WHAT TO PRODUCE
Quote verbatim the span of lines that begins the listing below and closes with the line containing "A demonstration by".

STORED DATA
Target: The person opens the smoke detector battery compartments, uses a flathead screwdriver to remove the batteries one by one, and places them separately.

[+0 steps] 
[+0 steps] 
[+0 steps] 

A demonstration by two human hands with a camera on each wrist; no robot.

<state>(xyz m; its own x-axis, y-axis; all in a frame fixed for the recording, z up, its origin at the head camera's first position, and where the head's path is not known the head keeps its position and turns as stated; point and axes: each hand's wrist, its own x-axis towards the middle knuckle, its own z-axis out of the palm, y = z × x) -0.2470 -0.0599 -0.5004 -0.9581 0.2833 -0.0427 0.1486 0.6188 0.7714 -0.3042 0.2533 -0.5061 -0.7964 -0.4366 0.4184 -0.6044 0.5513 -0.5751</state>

OUTPUT OF THE TASK
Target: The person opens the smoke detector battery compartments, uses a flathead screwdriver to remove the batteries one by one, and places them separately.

[+0 steps] 
[+0 steps] 
[+0 steps] 

A demonstration by two human hands with a camera on each wrist; no robot.

Nothing remains to add to the output.